### Data excerpt:

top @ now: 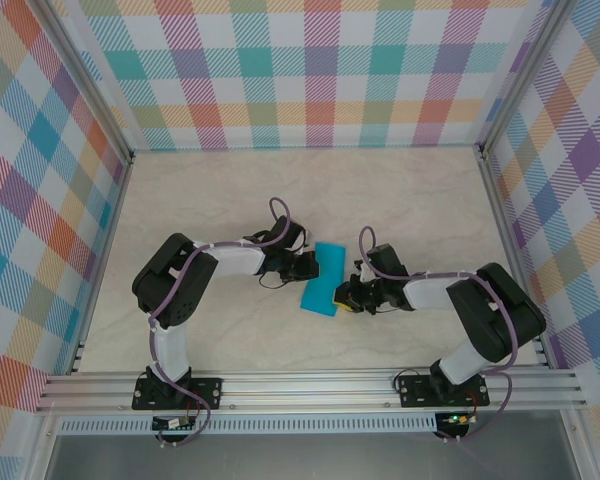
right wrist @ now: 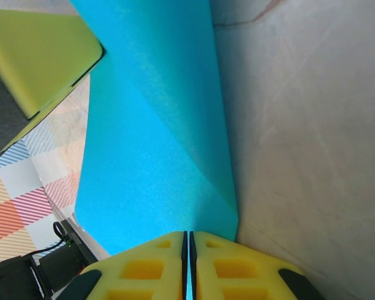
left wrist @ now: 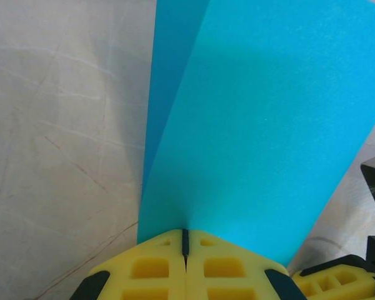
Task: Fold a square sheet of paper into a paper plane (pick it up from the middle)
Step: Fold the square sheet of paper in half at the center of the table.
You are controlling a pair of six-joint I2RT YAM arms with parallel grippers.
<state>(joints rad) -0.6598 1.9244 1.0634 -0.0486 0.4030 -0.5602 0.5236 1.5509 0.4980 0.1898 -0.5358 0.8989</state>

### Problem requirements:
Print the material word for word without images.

### Solved exercise:
top @ now: 
right wrist @ now: 
left wrist @ now: 
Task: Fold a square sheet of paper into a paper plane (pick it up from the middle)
Step: Fold the square sheet of paper in half at the center of the table.
You are controlling a pair of six-joint I2RT YAM arms with parallel grippers.
<state>(joints rad) -0.6598 1.9244 1.0634 -0.0486 0.4030 -0.5602 0.5236 1.5509 0.4980 0.1898 -0.5358 0.8989</state>

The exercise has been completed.